OFF-TOPIC: Our Illness In Discourse Around Mental Illness

mentalhealth

TW: mental illness, depression, anxiety, mass shootings

I am disgusted with the way our society views mental illness.  Much is made about the stigmas attached to mental disorders in psychological circles, but it’s quite clear to me that our greater society has no interest in eliminating that stigma.  The only time the subject of mental health is ever brought up in mainstream discourse is whenever there is a mass shooting.  This is a huge problem for so many reasons.

First of all, if mental illness is only brought up in regards to mass shootings, it reinforces the erroneous idea that there is a correlation between mental illness and violent behavior.  The large majority of people afflicted with any sort of mental illness are not violent.  It’s highly offensive to plant that connection in the greater public’s head, especially considering how misunderstood mental illness is already.

As if this isn’t egregious enough, mental illness is brought up in discussions as a diversion away from other pertinent issues surrounding the circumstances.  Pundits and media figures will defer to mental illness to deflect attention from access to guns or from the assailant’s actual motives.  Dylann Roof’s attack on the Emmanuel AME Church in Charleston, South Carolina was not the actions of a man not in the right frame of mind.  He went to a church that he knew had an extensive history of civil rights and black solidarity.  He took pictures of himself holding Confederate flags and wearing a jacket with patches of Apartheid flags of South Africa and Rhodesia.  Right before he opened fire, he said this:

“I have to do it. You rape our women and you’re taking over our country. And you have to go.”

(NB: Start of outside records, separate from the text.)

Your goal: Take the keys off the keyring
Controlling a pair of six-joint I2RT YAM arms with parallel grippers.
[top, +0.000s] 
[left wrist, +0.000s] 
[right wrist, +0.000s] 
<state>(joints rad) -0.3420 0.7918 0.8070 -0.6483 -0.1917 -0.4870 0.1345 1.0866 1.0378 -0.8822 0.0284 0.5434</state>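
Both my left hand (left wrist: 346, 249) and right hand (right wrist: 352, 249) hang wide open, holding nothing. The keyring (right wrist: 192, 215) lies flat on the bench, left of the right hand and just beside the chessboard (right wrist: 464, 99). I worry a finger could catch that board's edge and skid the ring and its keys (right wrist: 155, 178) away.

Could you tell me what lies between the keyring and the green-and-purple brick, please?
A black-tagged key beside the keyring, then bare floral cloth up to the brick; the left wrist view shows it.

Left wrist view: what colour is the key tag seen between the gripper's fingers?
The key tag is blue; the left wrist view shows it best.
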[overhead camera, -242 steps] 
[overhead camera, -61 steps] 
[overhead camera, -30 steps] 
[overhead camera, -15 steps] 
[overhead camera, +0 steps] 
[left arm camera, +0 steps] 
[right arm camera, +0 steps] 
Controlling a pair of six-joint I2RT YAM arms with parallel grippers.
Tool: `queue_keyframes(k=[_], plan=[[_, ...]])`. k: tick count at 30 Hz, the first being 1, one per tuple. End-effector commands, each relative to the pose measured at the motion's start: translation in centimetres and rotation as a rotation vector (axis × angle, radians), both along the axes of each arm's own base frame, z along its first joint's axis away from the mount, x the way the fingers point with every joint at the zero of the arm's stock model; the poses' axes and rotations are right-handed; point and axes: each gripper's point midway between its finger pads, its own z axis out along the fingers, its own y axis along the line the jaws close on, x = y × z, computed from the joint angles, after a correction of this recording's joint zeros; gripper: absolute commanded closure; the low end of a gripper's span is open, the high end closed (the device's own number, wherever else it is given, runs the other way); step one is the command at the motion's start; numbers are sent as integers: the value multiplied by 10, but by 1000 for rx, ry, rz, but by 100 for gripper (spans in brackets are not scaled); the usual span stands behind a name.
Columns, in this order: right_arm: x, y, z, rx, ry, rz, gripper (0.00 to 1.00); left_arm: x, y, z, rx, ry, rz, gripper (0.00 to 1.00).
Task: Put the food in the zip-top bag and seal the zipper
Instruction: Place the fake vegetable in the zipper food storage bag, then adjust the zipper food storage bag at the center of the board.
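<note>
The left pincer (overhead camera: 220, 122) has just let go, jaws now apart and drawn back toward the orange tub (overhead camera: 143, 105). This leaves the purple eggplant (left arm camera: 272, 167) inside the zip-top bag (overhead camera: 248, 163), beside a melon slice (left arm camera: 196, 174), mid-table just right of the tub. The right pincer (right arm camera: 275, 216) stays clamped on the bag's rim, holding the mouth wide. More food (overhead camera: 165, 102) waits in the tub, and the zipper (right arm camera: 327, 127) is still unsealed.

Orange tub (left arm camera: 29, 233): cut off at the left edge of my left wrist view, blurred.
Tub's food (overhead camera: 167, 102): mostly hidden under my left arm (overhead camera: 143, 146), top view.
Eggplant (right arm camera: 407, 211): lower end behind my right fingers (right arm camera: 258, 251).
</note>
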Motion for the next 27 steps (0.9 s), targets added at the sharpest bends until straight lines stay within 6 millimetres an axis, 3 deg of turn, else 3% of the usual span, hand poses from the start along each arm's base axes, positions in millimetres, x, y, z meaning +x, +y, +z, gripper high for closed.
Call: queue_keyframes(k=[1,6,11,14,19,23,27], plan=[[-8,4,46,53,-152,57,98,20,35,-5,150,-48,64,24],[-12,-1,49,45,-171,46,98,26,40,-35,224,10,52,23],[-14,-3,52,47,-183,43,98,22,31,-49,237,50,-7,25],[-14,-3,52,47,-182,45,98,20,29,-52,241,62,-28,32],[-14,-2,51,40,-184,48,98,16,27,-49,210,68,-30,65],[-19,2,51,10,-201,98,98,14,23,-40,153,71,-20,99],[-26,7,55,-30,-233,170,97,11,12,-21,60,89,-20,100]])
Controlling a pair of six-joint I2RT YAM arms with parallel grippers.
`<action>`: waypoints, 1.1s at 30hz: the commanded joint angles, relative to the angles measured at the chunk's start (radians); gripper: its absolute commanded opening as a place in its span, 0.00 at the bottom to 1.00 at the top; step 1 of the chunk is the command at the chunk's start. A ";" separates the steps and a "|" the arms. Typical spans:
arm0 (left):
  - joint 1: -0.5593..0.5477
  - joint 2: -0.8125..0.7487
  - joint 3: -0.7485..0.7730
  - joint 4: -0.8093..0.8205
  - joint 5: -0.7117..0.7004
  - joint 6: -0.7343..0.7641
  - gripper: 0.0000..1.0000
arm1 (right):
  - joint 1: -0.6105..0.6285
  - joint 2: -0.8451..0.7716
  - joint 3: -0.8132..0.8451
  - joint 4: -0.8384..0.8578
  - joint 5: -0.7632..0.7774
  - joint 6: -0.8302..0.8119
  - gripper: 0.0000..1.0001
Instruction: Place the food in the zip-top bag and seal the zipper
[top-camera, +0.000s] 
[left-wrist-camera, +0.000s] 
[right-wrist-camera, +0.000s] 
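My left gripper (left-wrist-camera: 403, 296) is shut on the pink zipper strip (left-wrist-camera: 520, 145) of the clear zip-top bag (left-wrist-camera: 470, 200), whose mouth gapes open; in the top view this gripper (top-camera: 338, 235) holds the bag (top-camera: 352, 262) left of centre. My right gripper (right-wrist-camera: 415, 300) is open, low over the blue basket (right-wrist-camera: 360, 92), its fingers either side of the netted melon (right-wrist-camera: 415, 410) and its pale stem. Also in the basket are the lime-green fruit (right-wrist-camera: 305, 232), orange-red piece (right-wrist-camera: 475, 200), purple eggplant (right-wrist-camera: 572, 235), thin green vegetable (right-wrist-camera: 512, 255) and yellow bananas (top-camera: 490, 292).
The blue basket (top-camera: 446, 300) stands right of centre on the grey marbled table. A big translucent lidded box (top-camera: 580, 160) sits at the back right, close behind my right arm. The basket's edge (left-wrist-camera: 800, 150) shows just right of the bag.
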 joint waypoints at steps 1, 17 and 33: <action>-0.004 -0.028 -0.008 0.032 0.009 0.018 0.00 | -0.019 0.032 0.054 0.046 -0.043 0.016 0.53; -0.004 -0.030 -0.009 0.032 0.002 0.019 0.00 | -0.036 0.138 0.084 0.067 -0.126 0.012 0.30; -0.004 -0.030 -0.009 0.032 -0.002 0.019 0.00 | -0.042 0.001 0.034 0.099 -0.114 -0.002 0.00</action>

There was a clear political motive behind Roof’s shooting and it should have been acknowledged more.  But it’s much easier to deflect to mental illness than it is to confront the malignant system of white supremacy that influenced his outlook, right?  Way to simultaneously throw the millions of nonviolent people afflicted with mental illness and the black victims of racism under the bus!  Great job!  Mental illness was also used to deflect Elliot Rodger’s motives behind his killings in Santa Barbara.  I won’t say that Rodger didn’t have mental health issues (that godforsaken 140-page manifesto he wrote makes that quite clear), but he also had a clear and unambiguous political motive behind his attack:

“For the last eight years of my life, ever since I hit puberty, I’ve been forced to endure an existence of loneliness, rejection and unfulfilled desires. All because girls have never been attracted to me. Girls gave their affection and sex and love to other men, but never to me. I’m 22-years-old and still a virgin. I’ve never even kissed a girl. I’ve been through college, for two and a half years, more than that actually, and I’m still a virgin. It has been very torturous.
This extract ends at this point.